## [WHAT THE EXERCISE ASKS]
Transcribe the data that follows in full. Leave out the pictures.

RECORDS SUPPLIED Start Marker

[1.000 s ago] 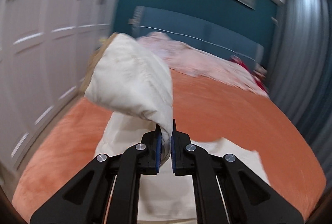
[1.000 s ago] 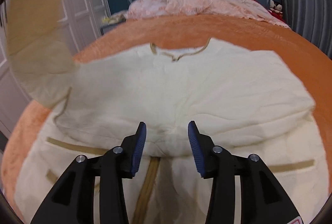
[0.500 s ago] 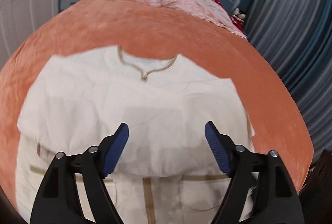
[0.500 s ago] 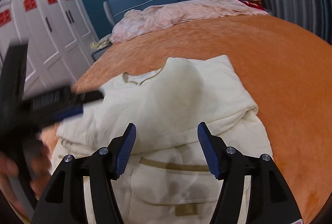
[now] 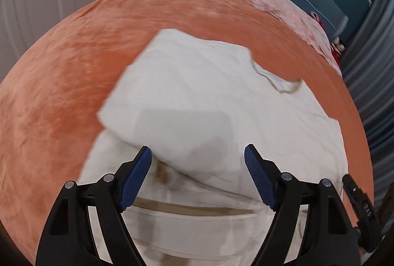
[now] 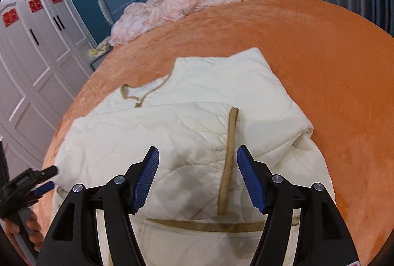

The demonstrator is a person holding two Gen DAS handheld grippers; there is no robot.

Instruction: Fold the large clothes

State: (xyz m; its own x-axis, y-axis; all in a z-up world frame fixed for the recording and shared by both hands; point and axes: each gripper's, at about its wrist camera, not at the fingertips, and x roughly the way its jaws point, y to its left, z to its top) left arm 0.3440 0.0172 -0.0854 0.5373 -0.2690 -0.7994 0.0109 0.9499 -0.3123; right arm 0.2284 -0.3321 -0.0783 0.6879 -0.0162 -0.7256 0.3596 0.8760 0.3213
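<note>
Jacket (image 6: 187,133), cream with tan trim, lies on the orange bed (image 6: 320,49), both sleeves folded across its front. Left gripper (image 5: 198,167) and right gripper (image 6: 198,167) hover above it, jaws spread, holding nothing.

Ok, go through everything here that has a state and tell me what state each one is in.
Left tool: open, holding nothing, above the jacket.
Right tool: open, holding nothing, above the jacket.
Cream jacket: lying on the bed, both sleeves folded in across the body.
Orange bedspread: spread flat under the jacket.
Pink blanket: crumpled at the head of the bed.
Wardrobe doors: closed.
</note>
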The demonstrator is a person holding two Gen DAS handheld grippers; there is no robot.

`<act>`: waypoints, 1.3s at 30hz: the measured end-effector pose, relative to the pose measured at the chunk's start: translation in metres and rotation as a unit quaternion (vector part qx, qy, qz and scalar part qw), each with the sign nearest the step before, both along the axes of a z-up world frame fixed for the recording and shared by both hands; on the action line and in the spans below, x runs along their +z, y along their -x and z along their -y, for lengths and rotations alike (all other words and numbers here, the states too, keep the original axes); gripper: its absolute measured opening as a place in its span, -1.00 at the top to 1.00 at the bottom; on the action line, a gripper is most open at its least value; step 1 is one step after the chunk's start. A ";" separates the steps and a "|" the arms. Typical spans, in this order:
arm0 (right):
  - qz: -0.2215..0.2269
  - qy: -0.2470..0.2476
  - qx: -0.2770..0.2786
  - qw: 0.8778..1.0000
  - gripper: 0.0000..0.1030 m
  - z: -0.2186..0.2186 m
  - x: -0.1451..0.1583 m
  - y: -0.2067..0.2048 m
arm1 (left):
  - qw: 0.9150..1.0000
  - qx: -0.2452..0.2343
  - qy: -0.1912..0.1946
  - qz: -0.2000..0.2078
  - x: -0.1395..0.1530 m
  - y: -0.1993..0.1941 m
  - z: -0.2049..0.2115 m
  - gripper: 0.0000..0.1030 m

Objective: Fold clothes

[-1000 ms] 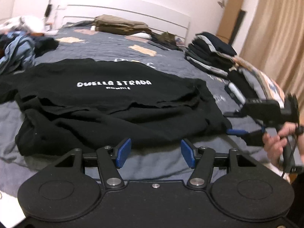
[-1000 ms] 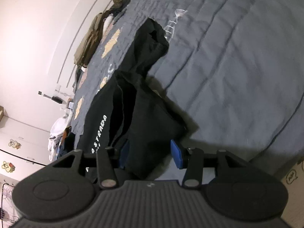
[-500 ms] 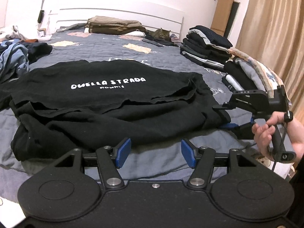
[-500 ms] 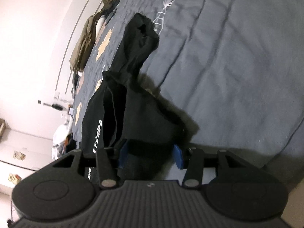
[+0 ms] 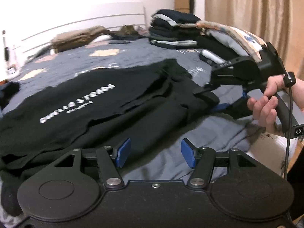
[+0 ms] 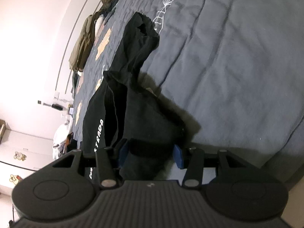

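Item: black cotton T-shirt with white lettering (image 5: 98,114), soft, light, limp. My left gripper (image 5: 155,153) apart, empty, near hem. My right gripper (image 6: 150,154) straddles bunched right edge; clamped or not, cannot tell. Grab doubled edges.

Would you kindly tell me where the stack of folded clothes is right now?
In the left wrist view, the stack of folded clothes sits on the bed at upper right, near the headboard, beyond the black T-shirt.

White capitals are showing on the black shirt (image 5: 106,102): "STRADA" is reading clearly, preceded by a blurred word beginning with what is looking like "QUELLA", with a smaller unreadable line underneath. The right wrist view is showing only "STRADA" along a fold.
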State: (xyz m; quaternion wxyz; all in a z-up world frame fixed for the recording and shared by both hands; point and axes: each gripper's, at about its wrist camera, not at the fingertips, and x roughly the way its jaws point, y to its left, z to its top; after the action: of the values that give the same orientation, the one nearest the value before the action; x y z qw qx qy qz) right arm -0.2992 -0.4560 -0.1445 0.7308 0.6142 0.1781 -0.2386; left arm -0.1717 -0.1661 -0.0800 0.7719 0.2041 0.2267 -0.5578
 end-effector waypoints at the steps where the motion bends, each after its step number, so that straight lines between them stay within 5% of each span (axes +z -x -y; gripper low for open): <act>1: -0.001 0.000 0.004 1.000 0.06 0.000 0.000 0.000 | 1.000 -0.008 -0.004 0.005 -0.002 0.001 0.005 -0.13; 12: -0.026 0.050 0.043 0.998 0.02 -0.001 0.006 -0.006 | 0.990 -0.082 -0.029 0.111 -0.016 0.017 0.056 -0.12; 21: -0.019 0.037 0.028 0.999 0.01 0.002 0.004 -0.006 | 0.979 -0.110 -0.058 0.161 -0.038 0.026 0.063 -0.09; 24: -0.019 0.040 0.027 0.999 0.03 0.003 0.004 -0.006 | 0.976 -0.103 -0.069 0.178 -0.045 0.021 0.065 0.10; 26: -0.018 0.039 0.026 0.999 0.06 0.003 0.003 -0.006 | 0.975 -0.102 -0.076 0.182 -0.048 0.018 0.065 0.43; 29: -0.015 0.048 0.021 0.999 0.31 0.004 0.006 -0.005 | 0.975 -0.103 -0.083 0.177 -0.050 0.014 0.065 0.73; 31: -0.013 0.056 0.017 0.998 0.82 0.004 0.008 -0.003 | 0.977 -0.103 -0.082 0.169 -0.047 0.010 0.064 0.85; 39: 0.048 0.095 -0.029 0.994 0.94 0.007 0.040 0.019 | 0.983 -0.109 -0.049 0.139 -0.016 0.005 0.050 0.92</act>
State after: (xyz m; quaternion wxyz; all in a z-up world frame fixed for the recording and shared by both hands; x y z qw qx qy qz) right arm -0.3185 -0.4633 -0.1047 0.7866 0.5572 0.1019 -0.2460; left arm -0.1771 -0.2158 -0.0956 0.7196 0.3404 0.1206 -0.5930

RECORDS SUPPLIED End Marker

## [EXERCISE OUTPUT]
[1.000 s ago] 
[1.000 s ago] 
[0.500 s ago] 
[0.500 s ago] 
[now] 
[now] 

The demonstrator is a person holding two Gen DAS handheld grippers; there is no robot.

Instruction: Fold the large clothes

State: (xyz m; its own x-axis, y-axis; all in a z-up world frame fixed for the recording and shared by both hands; point and axes: each gripper's, at about its wrist camera, not at the fingertips, and x roughly the way its jaws point, y to its left, z to its top) left arm 0.3440 0.0172 -0.0854 0.5373 -0.2690 -0.7994 0.0109 0.9499 -0.3123; right arm 0.2284 -0.3321 -0.0783 0.6879 -0.0162 -0.7256 0.3596 0.8760 0.3213
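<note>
Jacket (image 6: 187,133), cream with tan trim, lies on the orange bed (image 6: 320,49), both sleeves folded across its front. Left gripper (image 5: 198,167) and right gripper (image 6: 198,167) hover above it, jaws spread, holding nothing.

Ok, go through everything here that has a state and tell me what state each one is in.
Left tool: open, holding nothing, above the jacket.
Right tool: open, holding nothing, above the jacket.
Cream jacket: lying on the bed, both sleeves folded in across the body.
Orange bedspread: spread flat under the jacket.
Pink blanket: crumpled at the head of the bed.
Wardrobe doors: closed.
</note>
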The demonstrator is a person holding two Gen DAS handheld grippers; there is no robot.

`<act>`: waypoints, 1.3s at 30hz: the measured end-effector pose, relative to the pose measured at the chunk's start: translation in metres and rotation as a unit quaternion (vector part qx, qy, qz and scalar part qw), each with the sign nearest the step before, both along the axes of a z-up world frame fixed for the recording and shared by both hands; on the action line and in the spans below, x runs along their +z, y along their -x and z along their -y, for lengths and rotations alike (all other words and numbers here, the states too, keep the original axes); gripper: its absolute measured opening as a place in its span, -1.00 at the top to 1.00 at the bottom; on the action line, a gripper is most open at its least value; step 1 is one step after the chunk's start. A ";" separates the steps and a "|" the arms. Typical spans, in this order:
arm0 (right):
  - qz: -0.2215..0.2269
  - qy: -0.2470..0.2476
  - qx: -0.2770..0.2786
  - qw: 0.8778..1.0000
  - gripper: 0.0000..0.1030 m
  - z: -0.2186..0.2186 m
  - x: -0.1451..0.1583 m
  - y: -0.2067..0.2048 m
arm1 (left):
  - qw: 0.9150..1.0000
  - qx: -0.2452..0.2343
  - qy: -0.1912..0.1946
  - qz: -0.2000..0.2078
  - x: -0.1395..0.1530 m
  - y: -0.1993..0.1941 m
  - z: -0.2049..0.2115 m
  - gripper: 0.0000..0.1030 m

Objective: Fold clothes

[-1000 ms] 
[-1000 ms] 
[-500 ms] 
[-500 ms] 
[+0 ms] 
[+0 ms] 

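Item: black cotton T-shirt with white lettering (image 5: 98,114), soft, light, limp. My left gripper (image 5: 155,153) apart, empty, near hem. My right gripper (image 6: 150,154) straddles bunched right edge; clamped or not, cannot tell. Grab doubled edges.

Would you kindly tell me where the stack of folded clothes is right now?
In the left wrist view, the stack of folded clothes sits on the bed at upper right, near the headboard, beyond the black T-shirt.

White capitals are showing on the black shirt (image 5: 106,102): "STRADA" is reading clearly, preceded by a blurred word beginning with what is looking like "QUELLA", with a smaller unreadable line underneath. The right wrist view is showing only "STRADA" along a fold.
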State: (xyz m; quaternion wxyz; all in a z-up world frame fixed for the recording and shared by both hands; point and axes: each gripper's, at about its wrist camera, not at the fingertips, and x roughly the way its jaws point, y to its left, z to its top; after the action: of the values that give the same orientation, the one nearest the value before the action; x y z qw qx qy qz) right arm -0.2992 -0.4560 -0.1445 0.7308 0.6142 0.1781 -0.2386; left arm -0.1717 -0.1661 -0.0800 0.7719 0.2041 0.2267 -0.5578
 end-effector waypoints at the steps where the motion bends, each after its step number, so that straight lines between them stay within 5% of each span (axes +z -x -y; gripper low for open): <act>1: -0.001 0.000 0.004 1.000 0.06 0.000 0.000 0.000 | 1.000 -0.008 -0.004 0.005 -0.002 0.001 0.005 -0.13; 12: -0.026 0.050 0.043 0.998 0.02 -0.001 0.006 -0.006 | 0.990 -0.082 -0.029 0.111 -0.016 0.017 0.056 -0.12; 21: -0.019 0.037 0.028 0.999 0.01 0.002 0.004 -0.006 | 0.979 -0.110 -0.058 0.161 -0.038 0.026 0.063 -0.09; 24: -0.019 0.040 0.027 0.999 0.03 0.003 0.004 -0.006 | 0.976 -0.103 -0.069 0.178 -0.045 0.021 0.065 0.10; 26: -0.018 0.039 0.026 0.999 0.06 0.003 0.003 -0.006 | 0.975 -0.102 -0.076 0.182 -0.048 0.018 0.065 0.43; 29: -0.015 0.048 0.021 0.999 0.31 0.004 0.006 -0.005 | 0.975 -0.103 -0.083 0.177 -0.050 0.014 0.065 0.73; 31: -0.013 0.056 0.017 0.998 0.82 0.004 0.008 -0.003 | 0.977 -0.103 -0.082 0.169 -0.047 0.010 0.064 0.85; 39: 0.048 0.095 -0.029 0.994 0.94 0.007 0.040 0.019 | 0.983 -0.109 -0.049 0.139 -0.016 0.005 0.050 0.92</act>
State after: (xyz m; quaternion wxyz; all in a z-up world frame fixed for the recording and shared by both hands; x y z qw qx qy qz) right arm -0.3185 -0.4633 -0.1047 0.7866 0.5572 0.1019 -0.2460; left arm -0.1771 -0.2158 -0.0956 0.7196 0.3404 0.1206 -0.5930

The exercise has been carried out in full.